I overheard one delegate gleefully tell another this was the second time she was seeing Michaels within the last two weeks. Other conference attendees were posing with a standee of the famous rocker.
When we were finally allowed in, one of the delegates I had been conversing with held the door open for me. “So you don’t get trampled,” he said to me, which I thought very fitting.
The “concert” experience was furthered as the lights dimmed and three screens came to life–the sound blasting–as lighting flashed across our eyes. Other images captivated our attention…and out walked DMA chief, Lawrence Kimmel–we had to wait for Michaels.
When he did arrive, introduced by video–as was legendary record exec Steve Stoute just ahead of him–we were not disappointed. At least I wasn’t.

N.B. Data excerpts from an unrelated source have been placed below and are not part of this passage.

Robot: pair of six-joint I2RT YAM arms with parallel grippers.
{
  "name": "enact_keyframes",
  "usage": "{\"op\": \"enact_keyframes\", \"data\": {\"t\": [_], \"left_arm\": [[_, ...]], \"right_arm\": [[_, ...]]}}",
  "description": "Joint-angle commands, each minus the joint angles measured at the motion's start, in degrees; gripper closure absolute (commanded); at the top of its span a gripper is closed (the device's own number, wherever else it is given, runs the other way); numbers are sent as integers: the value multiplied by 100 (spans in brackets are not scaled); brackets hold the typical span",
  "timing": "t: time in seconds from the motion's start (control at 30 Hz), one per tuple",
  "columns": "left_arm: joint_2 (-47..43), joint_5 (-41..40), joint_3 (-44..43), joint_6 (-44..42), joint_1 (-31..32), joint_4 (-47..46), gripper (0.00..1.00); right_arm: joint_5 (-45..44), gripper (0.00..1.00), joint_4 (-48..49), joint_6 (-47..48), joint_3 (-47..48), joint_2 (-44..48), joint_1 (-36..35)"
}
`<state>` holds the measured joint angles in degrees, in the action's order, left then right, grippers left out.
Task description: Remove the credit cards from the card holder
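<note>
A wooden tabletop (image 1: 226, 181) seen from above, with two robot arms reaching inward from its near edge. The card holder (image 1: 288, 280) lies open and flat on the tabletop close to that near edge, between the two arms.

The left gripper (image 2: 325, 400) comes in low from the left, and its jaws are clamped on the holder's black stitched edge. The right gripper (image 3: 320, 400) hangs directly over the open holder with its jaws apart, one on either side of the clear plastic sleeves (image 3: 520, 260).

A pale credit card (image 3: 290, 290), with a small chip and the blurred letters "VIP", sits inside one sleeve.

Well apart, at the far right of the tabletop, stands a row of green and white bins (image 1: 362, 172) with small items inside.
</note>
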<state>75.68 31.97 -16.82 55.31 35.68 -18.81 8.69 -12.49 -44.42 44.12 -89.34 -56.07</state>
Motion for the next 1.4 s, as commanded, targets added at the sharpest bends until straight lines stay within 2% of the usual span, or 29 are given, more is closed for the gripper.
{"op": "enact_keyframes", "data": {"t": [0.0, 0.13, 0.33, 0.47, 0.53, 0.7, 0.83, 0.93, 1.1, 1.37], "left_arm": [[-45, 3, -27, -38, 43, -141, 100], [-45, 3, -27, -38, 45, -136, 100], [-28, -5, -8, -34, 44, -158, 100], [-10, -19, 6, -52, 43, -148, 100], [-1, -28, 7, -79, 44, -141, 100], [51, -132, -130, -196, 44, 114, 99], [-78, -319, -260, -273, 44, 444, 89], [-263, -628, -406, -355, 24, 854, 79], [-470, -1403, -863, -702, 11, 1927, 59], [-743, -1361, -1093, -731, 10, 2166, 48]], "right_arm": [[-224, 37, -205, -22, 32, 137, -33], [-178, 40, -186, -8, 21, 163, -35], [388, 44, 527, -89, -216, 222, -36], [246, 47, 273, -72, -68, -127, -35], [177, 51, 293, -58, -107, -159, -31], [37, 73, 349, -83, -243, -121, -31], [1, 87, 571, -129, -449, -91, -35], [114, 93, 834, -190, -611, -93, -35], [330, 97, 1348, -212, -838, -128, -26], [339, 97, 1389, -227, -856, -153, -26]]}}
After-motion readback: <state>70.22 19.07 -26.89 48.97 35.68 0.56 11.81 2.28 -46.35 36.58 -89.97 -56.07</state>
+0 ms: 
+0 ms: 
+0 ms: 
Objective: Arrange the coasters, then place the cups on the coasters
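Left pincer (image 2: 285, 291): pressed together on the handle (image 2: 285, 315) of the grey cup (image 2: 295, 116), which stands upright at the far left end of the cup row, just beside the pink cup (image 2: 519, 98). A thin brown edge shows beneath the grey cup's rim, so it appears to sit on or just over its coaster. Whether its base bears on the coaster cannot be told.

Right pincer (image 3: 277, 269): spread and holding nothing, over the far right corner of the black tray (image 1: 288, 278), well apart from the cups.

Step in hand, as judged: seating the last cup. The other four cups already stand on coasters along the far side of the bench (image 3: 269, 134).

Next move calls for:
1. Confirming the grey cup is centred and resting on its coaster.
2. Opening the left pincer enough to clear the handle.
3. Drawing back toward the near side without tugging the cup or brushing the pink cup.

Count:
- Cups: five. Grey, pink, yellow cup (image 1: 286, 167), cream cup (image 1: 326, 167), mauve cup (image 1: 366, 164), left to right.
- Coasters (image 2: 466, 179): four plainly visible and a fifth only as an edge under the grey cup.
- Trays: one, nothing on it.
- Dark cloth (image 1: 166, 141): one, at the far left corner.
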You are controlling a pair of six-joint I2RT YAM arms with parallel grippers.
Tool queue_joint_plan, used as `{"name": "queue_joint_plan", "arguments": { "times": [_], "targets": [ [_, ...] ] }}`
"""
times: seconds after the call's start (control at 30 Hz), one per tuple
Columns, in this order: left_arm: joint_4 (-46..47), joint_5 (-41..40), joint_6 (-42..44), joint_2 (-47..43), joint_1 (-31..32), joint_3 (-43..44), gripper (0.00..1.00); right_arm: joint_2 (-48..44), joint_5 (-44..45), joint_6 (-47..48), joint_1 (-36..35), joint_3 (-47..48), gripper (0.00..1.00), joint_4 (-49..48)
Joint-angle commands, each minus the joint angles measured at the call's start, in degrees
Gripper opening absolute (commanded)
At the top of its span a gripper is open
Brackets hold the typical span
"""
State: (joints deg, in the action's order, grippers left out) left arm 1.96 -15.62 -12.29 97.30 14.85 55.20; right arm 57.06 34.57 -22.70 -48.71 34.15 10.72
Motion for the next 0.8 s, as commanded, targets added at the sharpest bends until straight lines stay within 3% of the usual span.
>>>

The discussion focused on savvy marketing. Stoute actually offered some interesting points.
“Deep strategic insight…that’s where creativity comes into play,” he said.
Stoute also noted that an organic relationship between a brand and a spokesman (in this case famous musical artists) is critical to be effective.
Michaels discussed the creation of Trop-A-Rocka Snapple Iced Tea, a flavor he designed during the final challenge on “Celebrity Apprentice,” which he eventually won. (A bottle of it was sitting next to him during his session).
He emphasized how close to home the diet drink is for him, being a diabetic, hence furthering the point Stoute made on an organic connection.
Michaels input focused more on passion being the main driver to get things done–for marketers–to connect to consumers.
He laughed and said he would soon hand the panel talk back to Stoute whom he said had real insight to offer.
“I’m just BS-ing [up here],” he said.
I didn’t agree. Michaels is a genuine guy. He stays true to himself and it’s obvious he’s survived the celebrity culture as a result. And as far as marketing goes, his track records been better than good.
Kimmel got up on stage afterwards and presented him with an all-access badge, for “getting up there and BS-ing.”
As the session ended and were walking out–with Poison tunes blasting–I thought, hmmm…Trop-A-Rocka–sounds good to me.